Flake continued, “Your MRI shows super high activity in the frontal lobes.”
Connor asked, “What does that mean, exactly?”
Flake said, “It's one of the main commonalities in all the subjects we've tested with abnormal properties.”
“Wait… I knew I wasn't the only one! You keep letting stuff slip about other cases like this,” Connor said.
She nodded. “Correct. I'm the lead investigator for a special unit created to study this phenomenon. You are the fifth subject we've tested. In all cases, in addition to some abnormalities that show up in blood tests, you all demonstrate frontal lobe activity so high it's off the charts.”
Connor asked, “Five?”
She nodded. “They don't all have the same abnormal property as you, obviously. We have one who can walk on water, one who seems to exert some kind of influence over the weather, one who has some kind of ability to heal people, and we never did find a way to hold the girl who teleports. She's out there somewhere but how are you supposed to keep a person like that in one place?”
The girl who teleports… Connor's mind immediately went to the beautiful redheaded girl – Ms. Wales - who had mysteriously appeared in his cell with the old man.
But of course he said nothing of that. Instead he asked, “And they're all here? In this facility I mean?”
“Indeed, Mr. Merritt. Except Anna, as I said.”
She has a first name!
Flake was still talking. “We don't understand what's going on, but the federal government is determined to find out. Every time we get word of a new abnormal occurrence like this, my unit responds and brings the person involved here. That, of course, is how we found you. And all of you show the same MRI results.”
“There's one more test we need to run on you,” Flake concluded.
Connor looked at her suspiciously and asked, “What's that?”
“We're going to shoot you.”
He stared at her. Her sense of humor was obviously underdeveloped if she thought that was a funny joke.
He said, “Yeah, right.”
Flake said, “Well, technically it's not like Doctor Kale or I will pull the trigger. We'll have a machine do that.”
“Lady, this joke isn't funny.”
“It's no joke, Mr.

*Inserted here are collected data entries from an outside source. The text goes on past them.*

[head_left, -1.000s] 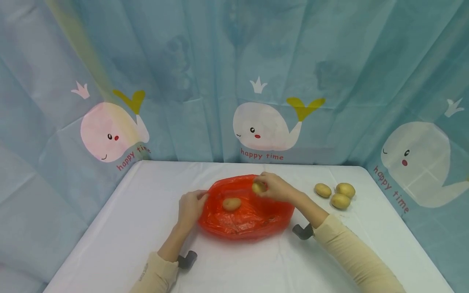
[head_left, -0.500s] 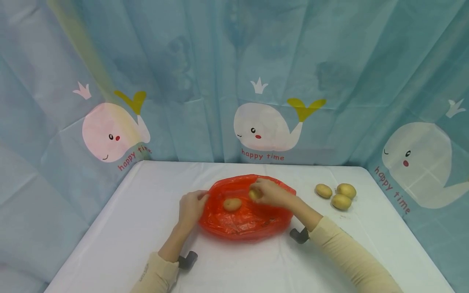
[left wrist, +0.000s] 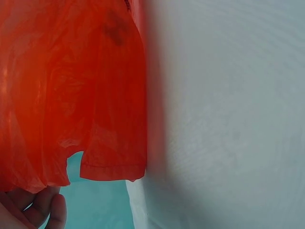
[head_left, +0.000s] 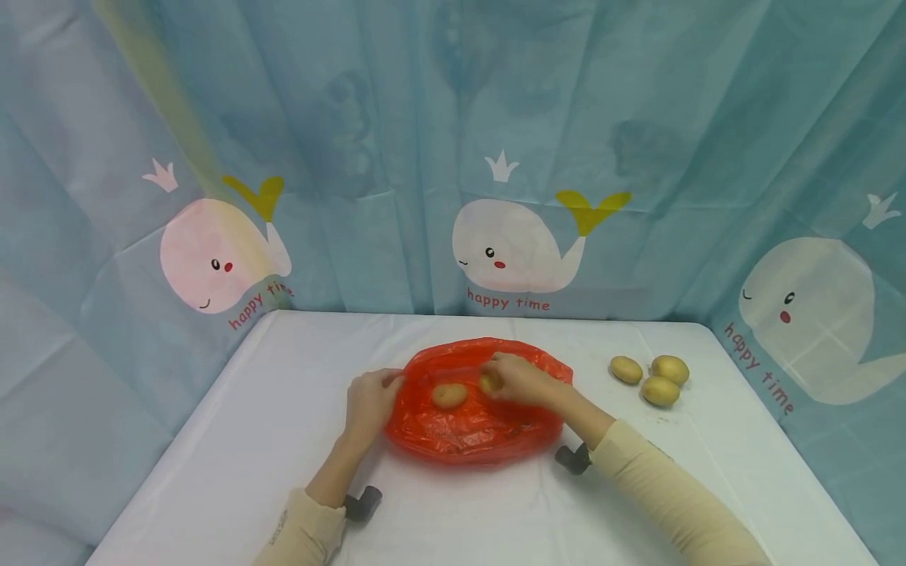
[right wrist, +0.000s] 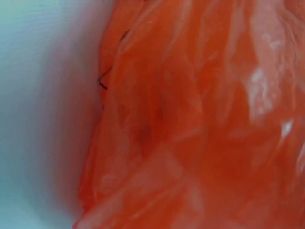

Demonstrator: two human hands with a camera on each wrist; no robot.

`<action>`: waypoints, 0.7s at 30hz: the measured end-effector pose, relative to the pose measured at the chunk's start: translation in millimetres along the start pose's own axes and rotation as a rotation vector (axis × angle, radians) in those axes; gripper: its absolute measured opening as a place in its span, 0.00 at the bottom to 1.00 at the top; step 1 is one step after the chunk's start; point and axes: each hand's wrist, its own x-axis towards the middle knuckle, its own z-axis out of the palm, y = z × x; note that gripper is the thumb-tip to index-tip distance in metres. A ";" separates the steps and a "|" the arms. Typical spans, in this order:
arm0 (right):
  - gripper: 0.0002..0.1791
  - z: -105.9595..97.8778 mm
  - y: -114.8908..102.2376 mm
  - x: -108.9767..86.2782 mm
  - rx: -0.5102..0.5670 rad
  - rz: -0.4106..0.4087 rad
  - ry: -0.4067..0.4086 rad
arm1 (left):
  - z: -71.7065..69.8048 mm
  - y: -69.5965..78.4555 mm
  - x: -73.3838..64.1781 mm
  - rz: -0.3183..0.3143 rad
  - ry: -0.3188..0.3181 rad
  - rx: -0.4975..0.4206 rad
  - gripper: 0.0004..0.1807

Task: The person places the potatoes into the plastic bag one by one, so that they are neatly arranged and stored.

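A red plastic bag lies spread with its mouth up near the middle of the white table. One potato rests inside it. My left hand pinches the bag's left rim; in the left wrist view its fingertips are at the rim, partly behind the plastic. My right hand holds another potato within the bag's mouth, to the right of the first. In the right wrist view the bag's wrinkled side hides the hand and the potato.
A group of three potatoes sits on the table to the right of the bag. A blue curtain with whale prints hangs behind the table and at both sides. Dark wrist mounts sit under both forearms.
My right hand has gone down and slightly left into the bag's mouth with the potato in its grip. The left hand has stayed at the left rim.
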 end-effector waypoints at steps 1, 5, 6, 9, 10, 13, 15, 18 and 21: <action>0.25 0.5 0.3 0.3 -0.003 0.001 0.001 | -0.1 -0.1 0.1 0.000 -0.001 0.001 0.15; 0.24 1.9 0.0 1.3 -0.007 -0.004 -0.001 | 0.0 -0.5 0.5 0.005 0.002 0.006 0.15; 0.24 2.4 0.0 1.7 -0.009 -0.005 -0.001 | 0.0 -0.4 0.5 0.007 0.004 0.007 0.15; 0.23 3.9 -0.1 2.8 -0.010 -0.010 -0.006 | -0.1 -0.2 0.6 0.019 0.010 0.006 0.15; 0.23 4.3 -0.1 3.2 -0.011 -0.012 -0.009 | -0.2 -0.1 0.7 0.024 0.011 0.006 0.15; 0.23 5.6 -0.6 4.5 -0.002 -0.012 -0.022 | -0.4 0.1 0.7 0.032 0.015 0.005 0.15; 0.22 6.5 -0.9 5.6 -0.002 -0.013 -0.029 | -0.5 0.3 0.8 0.034 0.016 0.009 0.15; 0.22 7.7 -1.5 6.8 -0.005 -0.014 -0.036 | -0.8 1.0 0.5 0.026 0.012 0.006 0.15; 0.22 8.6 -1.5 7.2 -0.008 -0.013 -0.035 | -1.0 1.7 0.2 0.022 0.009 0.001 0.15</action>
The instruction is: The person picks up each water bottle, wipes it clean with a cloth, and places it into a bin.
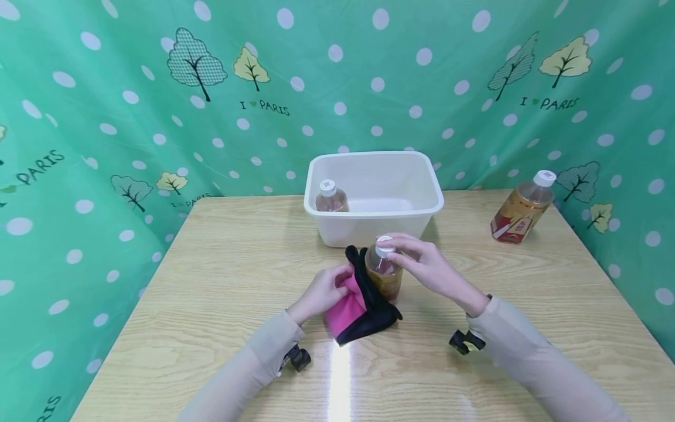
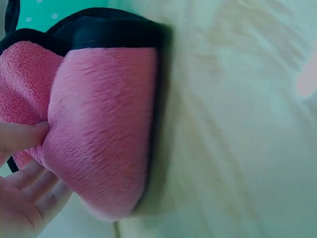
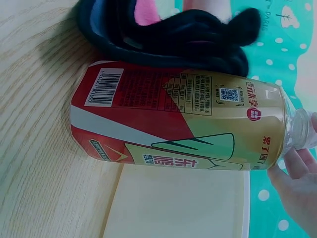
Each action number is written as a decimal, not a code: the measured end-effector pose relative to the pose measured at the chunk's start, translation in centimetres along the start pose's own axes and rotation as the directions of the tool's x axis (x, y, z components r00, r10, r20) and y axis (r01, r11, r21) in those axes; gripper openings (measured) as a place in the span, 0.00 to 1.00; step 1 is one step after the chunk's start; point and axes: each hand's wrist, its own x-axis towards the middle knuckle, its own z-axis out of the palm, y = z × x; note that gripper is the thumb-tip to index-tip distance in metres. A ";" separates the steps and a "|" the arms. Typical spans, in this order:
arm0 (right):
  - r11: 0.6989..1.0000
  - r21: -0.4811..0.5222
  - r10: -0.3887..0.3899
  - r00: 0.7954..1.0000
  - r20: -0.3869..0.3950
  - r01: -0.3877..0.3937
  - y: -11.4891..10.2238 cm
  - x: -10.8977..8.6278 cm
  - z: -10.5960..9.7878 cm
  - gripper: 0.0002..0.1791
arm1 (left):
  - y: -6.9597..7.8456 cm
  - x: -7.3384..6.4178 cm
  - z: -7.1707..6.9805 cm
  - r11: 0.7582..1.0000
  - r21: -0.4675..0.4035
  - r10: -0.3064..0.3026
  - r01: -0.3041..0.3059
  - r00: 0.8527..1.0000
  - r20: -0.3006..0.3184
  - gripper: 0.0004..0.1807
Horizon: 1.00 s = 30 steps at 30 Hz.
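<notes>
My left hand pinches a pink plush cloth with black edging between thumb and fingers. In the left wrist view the cloth bunches where the thumb presses into its fold. Its black side lies right against a drink bottle with a gold and red label. My right hand holds this bottle at its white cap, from the right. The right wrist view shows the bottle upright on the table, the black part of the cloth along one side of it.
Just behind the hands stands a white plastic bin with a similar bottle in its left end. Another bottle stands at the back right of the wooden table. A green dotted curtain hangs behind and along the sides.
</notes>
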 end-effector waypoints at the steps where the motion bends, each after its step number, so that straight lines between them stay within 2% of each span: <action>1: 1.000 0.003 -0.002 1.000 -0.001 0.002 0.0 0.0 0.0 0.15 | 0.2 0.0 -0.1 1.000 -0.009 -0.001 0.001 1.000 -0.004 0.15; 10: 0.999 -0.005 -0.035 0.999 -0.016 0.035 0.2 0.0 0.1 0.15 | 2.0 0.3 -1.5 0.996 -0.083 0.003 -0.006 0.999 -0.044 0.13; 16: 1.000 -0.002 -0.012 1.000 -0.017 0.012 0.2 0.0 0.1 0.15 | 2.6 0.3 -2.0 0.995 -0.103 0.010 -0.016 0.998 -0.060 0.14; 24: 1.000 -0.003 -0.001 1.000 -0.023 0.001 0.1 0.0 0.1 0.15 | 2.6 0.5 -1.9 0.993 -0.111 0.025 -0.032 0.997 -0.066 0.12; 30: 1.000 0.004 -0.002 1.000 -0.024 0.002 0.2 0.1 0.1 0.15 | 2.2 0.6 -1.6 0.994 -0.109 0.027 -0.031 0.999 -0.044 0.13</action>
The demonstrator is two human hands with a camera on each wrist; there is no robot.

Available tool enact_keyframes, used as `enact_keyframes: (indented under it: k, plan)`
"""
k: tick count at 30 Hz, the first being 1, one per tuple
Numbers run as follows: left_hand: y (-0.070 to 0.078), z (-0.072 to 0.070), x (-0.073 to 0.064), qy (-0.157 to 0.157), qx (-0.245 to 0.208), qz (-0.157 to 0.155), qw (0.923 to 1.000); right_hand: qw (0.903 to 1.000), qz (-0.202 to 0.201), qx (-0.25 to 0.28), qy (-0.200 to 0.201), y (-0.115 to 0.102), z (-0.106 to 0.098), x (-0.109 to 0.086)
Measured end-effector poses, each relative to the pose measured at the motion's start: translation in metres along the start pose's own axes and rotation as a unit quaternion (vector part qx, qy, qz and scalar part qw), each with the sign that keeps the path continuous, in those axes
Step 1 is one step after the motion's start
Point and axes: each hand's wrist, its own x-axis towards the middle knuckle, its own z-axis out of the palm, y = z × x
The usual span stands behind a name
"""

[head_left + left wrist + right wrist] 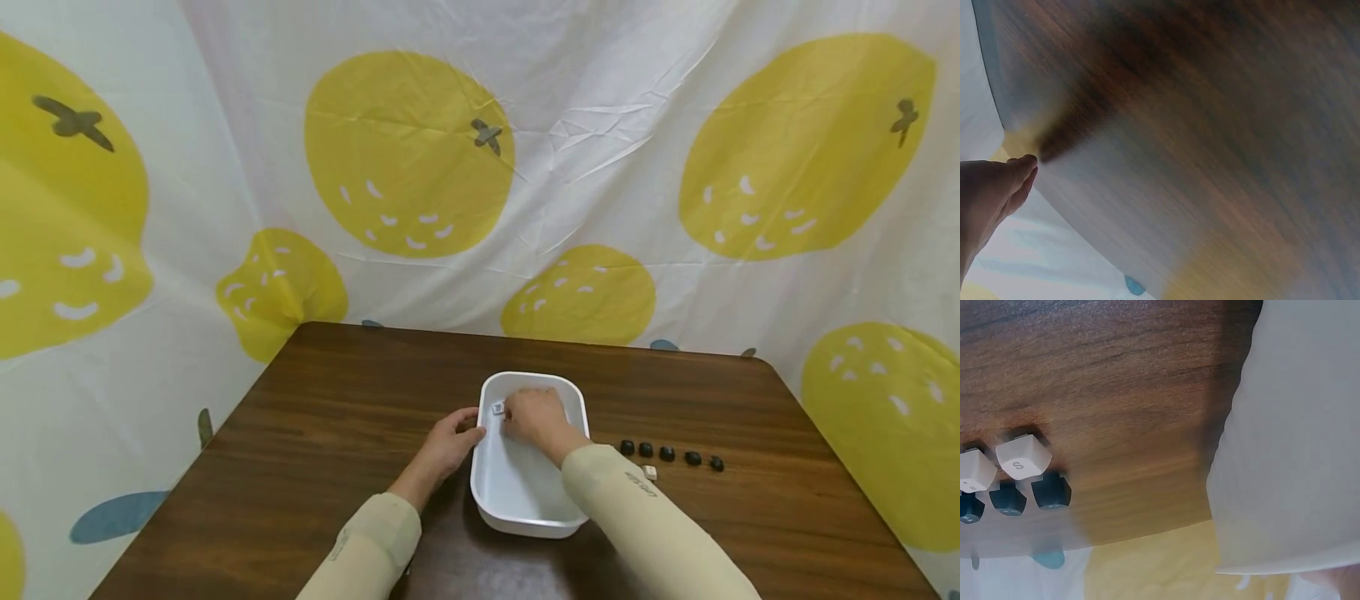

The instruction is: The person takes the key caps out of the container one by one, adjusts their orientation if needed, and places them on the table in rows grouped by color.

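Observation:
My right hand (pixel 534 412) reaches down into a white rectangular tub (pixel 486 500), its fingers bent toward the tub floor near the far left corner. Right by those fingertips lies a small white keycap (pixel 498 408) with dark print. The fingertips are hidden under the hand, and I cannot tell whether they pinch anything. At the tub's left side, my left hand (pixel 446 446) touches the wall with its thumb at the rim and its fingers stretched along the outside. The left wrist view shows this hand (pixel 997 194) at the picture's edge.
Several black keycaps (pixel 667 453) form a row on the brown wooden table (pixel 360 392), right of the tub. Nearer me is a white keycap (pixel 650 472); the right wrist view shows a white keycap marked S (pixel 1024 457). A lemon-patterned cloth (pixel 420 292) hangs behind the table.

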Motion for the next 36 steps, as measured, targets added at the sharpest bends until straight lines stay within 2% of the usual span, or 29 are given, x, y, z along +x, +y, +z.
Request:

Merritt. The MRI and blood tests showed exactly what we've seen in other cases like yours. The last step necessary to be sure is to test the abnormal property in practical application. In your case, the way to do that is to shoot you.”
“What?”
“We believe there's something about your skin that repels bullets. This is the only way to be sure,” Flake replied.
Connor's eyes were so wide it hurt as he yelled, “Are you crazy? Shoot me? This is nuts!”
“We've calibrated the test rig very carefully. This won't be a fatal wound even if we're wrong about you. Relax, Mr. Merritt. You're in a very advanced medical facility here.”
He backed up against the far wall of the room, a wild look in his eyes. Connor held his hands up in front him.
He said “You can't really be serious!”
Flake said, “Mr. Merritt, please calm down. Don't you remember the night at the convenience store? You've been through this once before and didn't suffer any ill effects at all. In every single other subject, when we did the practical application test, their abnormal property functioned exactly as expected. And even if we're wrong, more than 80 percent of people who get shot with handguns survive, and we're going to control the situation better than most. There's no need to fly off the handle.”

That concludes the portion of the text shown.